Stockton, who is currently neutral on Bitcoin after a negative opinion in the past, said that last month’s big rally suggests that the rise is part of a “contrarian movement.” To create a strong brand, he would like to see “slow growth.”
“We are looking for signs against what was created earlier this week using reliable signs that we use. This is something that will make people feel more motivated to sell opportunities,” he said.
Looking at stocks, Stockton said he sees resistance in the S&P 500 (SP500) around 4,020 (about where the index traded on Tuesday’s intraday). He said he sees “significant risk right now” for major markets, including the Nasdaq Composite (COMP.IND).

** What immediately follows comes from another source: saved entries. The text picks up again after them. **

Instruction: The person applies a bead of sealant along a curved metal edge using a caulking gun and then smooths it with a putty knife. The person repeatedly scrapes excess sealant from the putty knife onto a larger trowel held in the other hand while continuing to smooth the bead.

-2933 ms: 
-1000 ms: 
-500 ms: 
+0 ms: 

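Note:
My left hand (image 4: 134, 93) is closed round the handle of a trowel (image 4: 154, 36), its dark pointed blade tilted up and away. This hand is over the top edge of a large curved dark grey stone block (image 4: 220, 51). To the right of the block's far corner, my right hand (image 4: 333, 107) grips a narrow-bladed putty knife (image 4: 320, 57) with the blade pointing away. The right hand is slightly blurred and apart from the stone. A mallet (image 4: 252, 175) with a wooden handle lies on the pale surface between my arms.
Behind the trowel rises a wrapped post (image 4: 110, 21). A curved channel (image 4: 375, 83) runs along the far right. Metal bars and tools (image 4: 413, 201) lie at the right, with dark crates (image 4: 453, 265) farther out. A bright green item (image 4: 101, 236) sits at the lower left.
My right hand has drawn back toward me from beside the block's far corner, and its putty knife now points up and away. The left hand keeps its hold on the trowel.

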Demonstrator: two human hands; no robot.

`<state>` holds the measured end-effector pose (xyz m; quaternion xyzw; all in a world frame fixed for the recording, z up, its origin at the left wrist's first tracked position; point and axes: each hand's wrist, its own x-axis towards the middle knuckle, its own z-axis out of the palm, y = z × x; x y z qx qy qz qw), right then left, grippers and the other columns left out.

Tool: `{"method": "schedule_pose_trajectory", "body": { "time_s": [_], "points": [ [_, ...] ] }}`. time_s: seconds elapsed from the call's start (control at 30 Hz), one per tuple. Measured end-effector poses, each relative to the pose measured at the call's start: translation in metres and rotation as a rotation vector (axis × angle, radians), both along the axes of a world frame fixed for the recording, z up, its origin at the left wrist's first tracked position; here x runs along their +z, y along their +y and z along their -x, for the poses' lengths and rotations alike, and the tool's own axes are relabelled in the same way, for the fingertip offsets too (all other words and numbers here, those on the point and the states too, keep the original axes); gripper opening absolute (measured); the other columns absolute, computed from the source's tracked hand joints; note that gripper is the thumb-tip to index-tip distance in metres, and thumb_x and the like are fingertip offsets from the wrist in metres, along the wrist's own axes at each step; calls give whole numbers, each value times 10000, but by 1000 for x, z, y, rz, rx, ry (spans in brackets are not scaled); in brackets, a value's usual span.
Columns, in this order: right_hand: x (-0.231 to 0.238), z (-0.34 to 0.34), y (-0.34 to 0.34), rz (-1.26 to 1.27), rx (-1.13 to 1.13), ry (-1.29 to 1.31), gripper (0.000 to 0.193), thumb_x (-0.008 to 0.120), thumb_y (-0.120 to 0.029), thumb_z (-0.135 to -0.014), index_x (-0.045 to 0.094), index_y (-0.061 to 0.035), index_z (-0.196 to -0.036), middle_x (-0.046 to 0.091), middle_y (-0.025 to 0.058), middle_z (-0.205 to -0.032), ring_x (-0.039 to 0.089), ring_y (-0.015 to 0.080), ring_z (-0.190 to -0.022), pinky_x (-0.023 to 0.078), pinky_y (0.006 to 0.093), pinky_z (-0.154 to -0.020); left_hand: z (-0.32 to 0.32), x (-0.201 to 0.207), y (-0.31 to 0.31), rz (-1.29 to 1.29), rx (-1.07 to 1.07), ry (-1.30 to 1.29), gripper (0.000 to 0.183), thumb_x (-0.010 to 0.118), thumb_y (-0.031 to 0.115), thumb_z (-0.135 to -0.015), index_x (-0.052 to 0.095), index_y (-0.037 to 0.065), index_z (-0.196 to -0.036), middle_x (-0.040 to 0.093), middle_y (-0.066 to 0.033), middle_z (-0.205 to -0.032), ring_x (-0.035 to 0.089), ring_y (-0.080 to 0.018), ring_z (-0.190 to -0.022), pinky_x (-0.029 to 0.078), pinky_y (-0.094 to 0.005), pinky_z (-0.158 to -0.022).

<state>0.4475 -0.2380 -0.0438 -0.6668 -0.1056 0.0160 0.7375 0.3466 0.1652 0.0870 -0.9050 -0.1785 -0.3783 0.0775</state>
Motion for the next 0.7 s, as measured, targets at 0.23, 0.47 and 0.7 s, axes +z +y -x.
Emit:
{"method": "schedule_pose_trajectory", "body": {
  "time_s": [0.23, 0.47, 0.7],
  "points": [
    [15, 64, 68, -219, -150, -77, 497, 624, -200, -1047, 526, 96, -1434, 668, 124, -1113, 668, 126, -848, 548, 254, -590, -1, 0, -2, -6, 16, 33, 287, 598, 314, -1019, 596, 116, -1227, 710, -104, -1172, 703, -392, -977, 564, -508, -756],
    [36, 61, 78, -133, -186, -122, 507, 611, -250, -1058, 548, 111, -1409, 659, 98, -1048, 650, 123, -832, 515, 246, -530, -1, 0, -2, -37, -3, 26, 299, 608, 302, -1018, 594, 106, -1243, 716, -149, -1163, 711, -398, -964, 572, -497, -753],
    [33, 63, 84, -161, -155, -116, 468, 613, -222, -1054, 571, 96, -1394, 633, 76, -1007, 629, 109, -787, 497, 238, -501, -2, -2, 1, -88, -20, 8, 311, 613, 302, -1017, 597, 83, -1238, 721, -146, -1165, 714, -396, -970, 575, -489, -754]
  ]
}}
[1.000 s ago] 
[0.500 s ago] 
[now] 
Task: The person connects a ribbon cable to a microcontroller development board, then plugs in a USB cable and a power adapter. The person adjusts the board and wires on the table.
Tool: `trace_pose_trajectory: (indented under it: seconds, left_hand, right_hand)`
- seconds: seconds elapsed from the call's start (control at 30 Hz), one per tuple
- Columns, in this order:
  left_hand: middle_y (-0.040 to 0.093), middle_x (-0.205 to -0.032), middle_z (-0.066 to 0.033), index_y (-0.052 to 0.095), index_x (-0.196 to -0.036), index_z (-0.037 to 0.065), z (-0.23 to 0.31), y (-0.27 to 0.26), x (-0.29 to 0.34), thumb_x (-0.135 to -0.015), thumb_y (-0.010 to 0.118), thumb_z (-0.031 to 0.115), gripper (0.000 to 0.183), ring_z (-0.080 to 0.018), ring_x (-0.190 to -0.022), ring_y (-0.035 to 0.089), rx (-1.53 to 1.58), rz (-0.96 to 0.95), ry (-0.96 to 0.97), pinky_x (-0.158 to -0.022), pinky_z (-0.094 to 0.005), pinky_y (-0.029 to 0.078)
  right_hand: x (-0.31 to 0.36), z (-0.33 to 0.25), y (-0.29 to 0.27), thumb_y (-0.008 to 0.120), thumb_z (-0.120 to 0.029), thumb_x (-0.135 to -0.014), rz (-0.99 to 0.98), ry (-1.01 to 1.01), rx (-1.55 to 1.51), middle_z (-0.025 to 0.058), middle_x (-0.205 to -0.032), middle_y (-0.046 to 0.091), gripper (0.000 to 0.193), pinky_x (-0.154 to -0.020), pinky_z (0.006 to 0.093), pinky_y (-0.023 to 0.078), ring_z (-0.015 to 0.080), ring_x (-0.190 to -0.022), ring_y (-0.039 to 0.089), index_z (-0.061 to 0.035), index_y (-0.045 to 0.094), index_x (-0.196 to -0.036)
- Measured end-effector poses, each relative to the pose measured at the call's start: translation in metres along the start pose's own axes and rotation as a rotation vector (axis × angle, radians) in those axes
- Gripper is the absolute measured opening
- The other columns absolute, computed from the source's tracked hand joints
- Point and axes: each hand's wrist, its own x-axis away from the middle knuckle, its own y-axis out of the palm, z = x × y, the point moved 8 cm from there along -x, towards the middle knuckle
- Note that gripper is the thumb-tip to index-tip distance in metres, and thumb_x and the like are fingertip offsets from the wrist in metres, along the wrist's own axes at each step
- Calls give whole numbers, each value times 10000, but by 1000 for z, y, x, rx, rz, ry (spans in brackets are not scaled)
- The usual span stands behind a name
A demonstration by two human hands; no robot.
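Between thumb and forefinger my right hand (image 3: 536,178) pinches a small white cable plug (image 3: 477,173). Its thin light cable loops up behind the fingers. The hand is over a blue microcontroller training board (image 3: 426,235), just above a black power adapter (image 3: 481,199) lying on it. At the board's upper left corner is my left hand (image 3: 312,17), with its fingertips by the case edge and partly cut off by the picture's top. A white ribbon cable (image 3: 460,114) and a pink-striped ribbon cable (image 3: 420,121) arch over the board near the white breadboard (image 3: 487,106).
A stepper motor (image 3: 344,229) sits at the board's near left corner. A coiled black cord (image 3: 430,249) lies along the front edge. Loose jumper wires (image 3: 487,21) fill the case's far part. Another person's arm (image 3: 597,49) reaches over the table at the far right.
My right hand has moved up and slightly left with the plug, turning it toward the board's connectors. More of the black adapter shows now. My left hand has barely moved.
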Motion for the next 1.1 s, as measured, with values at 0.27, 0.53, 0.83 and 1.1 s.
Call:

Looking at Tuesday’s intraday action in the crypto space, Bitcoin (BTC-USD) rose 0.92% to $23K while Ethereum (ETH-USD) was almost flat at $1,621.04.
Looking at the broader indexes: The Nasdaq Composite (COMP.IND) was down 0.2%, the S&P 500 (SP500) was flat and the Dow (DJI) was up 0.3%.
For more information on Bitcoin, see why Seeking Alpha assistant Florian Grummes says, “We are bullish and think a big recovery with prices of 35,000 USD maybe even 50,000 USD by the beginning of summer is possible.”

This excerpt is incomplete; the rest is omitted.